**TASK DETAILS:** Return exactly the lines below, starting with the one that has "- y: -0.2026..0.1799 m" and going on through the one that has "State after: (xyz".

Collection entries

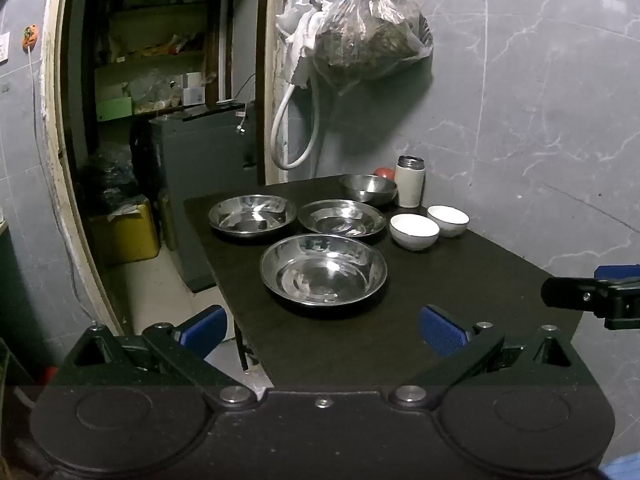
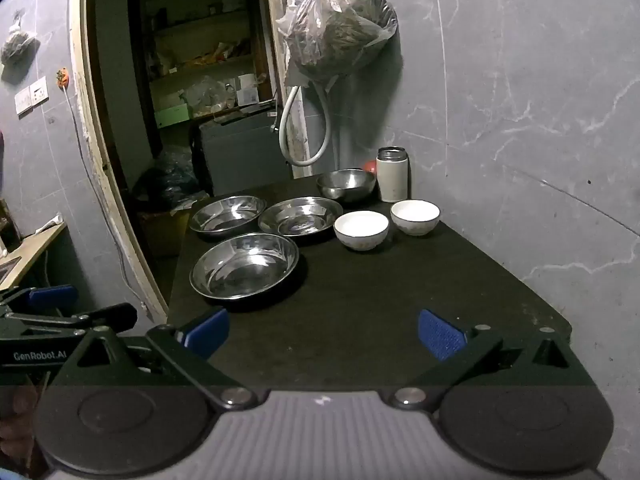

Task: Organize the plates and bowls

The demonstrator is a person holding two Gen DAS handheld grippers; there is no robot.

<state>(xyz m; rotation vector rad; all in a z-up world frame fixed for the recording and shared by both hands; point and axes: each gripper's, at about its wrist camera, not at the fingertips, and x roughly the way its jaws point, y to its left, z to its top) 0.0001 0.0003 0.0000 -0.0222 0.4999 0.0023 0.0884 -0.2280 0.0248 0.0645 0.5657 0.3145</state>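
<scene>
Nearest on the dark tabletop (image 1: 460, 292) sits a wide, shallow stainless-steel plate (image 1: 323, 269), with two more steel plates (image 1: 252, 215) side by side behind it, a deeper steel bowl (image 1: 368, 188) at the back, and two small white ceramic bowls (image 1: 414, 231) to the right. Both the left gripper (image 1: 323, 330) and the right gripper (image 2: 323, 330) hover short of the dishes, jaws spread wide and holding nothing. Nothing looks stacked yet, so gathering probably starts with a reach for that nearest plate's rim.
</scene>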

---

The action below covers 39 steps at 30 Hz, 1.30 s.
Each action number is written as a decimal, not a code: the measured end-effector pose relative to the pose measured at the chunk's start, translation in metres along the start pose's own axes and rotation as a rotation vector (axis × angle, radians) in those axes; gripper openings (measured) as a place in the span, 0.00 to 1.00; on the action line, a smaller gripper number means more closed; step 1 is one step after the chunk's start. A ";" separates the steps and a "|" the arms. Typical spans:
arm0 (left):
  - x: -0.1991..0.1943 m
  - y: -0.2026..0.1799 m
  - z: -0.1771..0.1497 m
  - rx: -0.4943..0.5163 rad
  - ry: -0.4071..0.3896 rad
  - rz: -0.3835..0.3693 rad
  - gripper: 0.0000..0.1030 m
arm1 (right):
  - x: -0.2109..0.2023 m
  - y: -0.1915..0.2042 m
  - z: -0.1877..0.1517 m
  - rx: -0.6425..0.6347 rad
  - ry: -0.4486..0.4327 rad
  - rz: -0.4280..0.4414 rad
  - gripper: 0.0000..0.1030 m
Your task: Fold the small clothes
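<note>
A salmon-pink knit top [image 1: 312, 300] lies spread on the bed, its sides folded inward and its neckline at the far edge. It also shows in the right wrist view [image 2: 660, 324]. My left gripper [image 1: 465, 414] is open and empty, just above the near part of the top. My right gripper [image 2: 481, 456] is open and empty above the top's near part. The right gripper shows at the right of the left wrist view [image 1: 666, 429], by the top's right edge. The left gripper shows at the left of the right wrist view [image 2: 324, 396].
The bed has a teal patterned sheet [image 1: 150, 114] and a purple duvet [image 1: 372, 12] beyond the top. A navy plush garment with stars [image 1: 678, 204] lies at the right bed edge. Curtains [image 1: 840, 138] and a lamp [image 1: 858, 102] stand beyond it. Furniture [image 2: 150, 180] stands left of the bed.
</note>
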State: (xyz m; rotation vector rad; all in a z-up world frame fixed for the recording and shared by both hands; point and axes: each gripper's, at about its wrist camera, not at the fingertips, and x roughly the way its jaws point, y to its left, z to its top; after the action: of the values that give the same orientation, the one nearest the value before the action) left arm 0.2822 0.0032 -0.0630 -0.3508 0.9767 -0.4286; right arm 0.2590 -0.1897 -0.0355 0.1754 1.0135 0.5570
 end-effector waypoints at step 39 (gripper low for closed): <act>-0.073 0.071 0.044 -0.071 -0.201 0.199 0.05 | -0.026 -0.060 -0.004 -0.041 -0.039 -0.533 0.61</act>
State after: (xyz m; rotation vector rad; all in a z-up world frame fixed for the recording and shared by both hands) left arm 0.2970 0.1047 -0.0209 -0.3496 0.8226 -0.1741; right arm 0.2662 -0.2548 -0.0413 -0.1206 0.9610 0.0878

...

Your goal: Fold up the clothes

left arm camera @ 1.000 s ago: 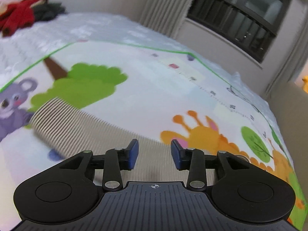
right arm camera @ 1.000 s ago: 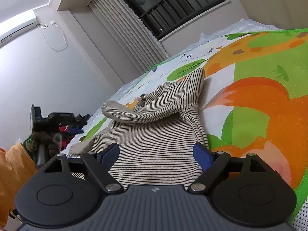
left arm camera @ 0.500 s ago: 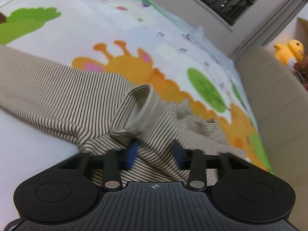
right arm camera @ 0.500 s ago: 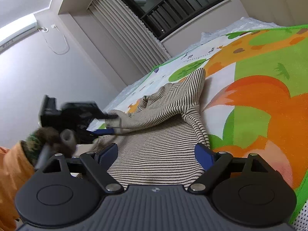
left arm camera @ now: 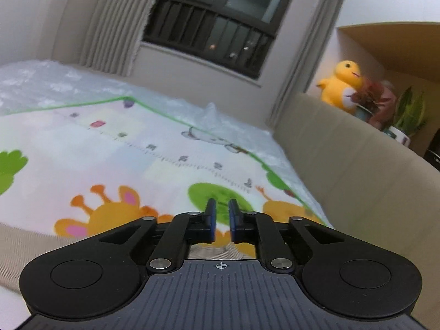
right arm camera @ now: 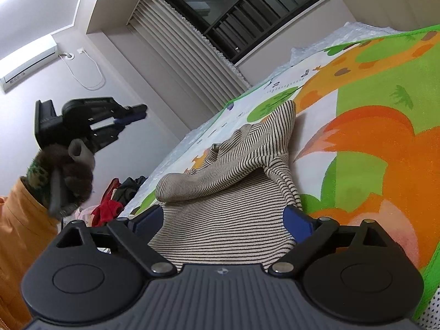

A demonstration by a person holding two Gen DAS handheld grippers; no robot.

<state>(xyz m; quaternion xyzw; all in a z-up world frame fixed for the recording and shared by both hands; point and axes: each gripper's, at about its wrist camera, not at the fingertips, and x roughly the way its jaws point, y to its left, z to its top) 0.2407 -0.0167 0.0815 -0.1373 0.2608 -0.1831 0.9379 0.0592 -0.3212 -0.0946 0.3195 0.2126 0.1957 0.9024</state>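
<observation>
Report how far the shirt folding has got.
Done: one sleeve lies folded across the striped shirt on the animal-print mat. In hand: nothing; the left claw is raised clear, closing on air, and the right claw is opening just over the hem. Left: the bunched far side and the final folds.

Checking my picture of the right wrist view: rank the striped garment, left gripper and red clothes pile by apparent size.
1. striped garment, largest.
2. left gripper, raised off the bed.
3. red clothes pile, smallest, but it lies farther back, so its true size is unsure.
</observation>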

**ANSWER FOR THE TASK:**
  - y: -0.2026..0.1799 m
  - z: -0.1771..0.1497 m
  - rx: -0.4943..0.5163 rad
  - ry: -0.4071..0.3896 rad
  - rz: -0.3835..0.3693 rad
  - gripper: 0.0000..0.1030 m
arm1 (right):
  - x: -0.2109..0.2023 m
  - y: -0.1915..0.2042 m
  - z: -0.1877..0.1517 m
  - rx: -0.6425..0.6347 rad
  - ry: -0.4486..0.4327 rad
  - rz: -0.4280..0.4414 rad
  - gripper: 0.0000..0.1030 m
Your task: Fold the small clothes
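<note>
A salmon-pink knit top [image 1: 312, 300] lies spread on the bed, its sides folded inward and its neckline at the far edge. It also shows in the right wrist view [image 2: 660, 324]. My left gripper [image 1: 465, 414] is open and empty, just above the near part of the top. My right gripper [image 2: 481, 456] is open and empty above the top's near part. The right gripper shows at the right of the left wrist view [image 1: 666, 429], by the top's right edge. The left gripper shows at the left of the right wrist view [image 2: 324, 396].
The bed has a teal patterned sheet [image 1: 150, 114] and a purple duvet [image 1: 372, 12] beyond the top. A navy plush garment with stars [image 1: 678, 204] lies at the right bed edge. Curtains [image 1: 840, 138] and a lamp [image 1: 858, 102] stand beyond it. Furniture [image 2: 150, 180] stands left of the bed.
</note>
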State: (xyz m; rotation vector rad; all in a z-up world frame fixed for the recording and shared by both hands; point and axes: each gripper's, at about its wrist camera, not at the fingertips, and x roughly the way its jaws point, y to its left, z to its top; after the action: of the values that give the same orientation, the one nearest the value before the action) left arm 0.2822 0.0032 -0.0630 -0.3508 0.9767 -0.4286; right arm 0.2590 -0.1897 -0.0355 0.1754 1.0135 0.5570
 end-effector waypoints at step 39 (gripper low for closed): <act>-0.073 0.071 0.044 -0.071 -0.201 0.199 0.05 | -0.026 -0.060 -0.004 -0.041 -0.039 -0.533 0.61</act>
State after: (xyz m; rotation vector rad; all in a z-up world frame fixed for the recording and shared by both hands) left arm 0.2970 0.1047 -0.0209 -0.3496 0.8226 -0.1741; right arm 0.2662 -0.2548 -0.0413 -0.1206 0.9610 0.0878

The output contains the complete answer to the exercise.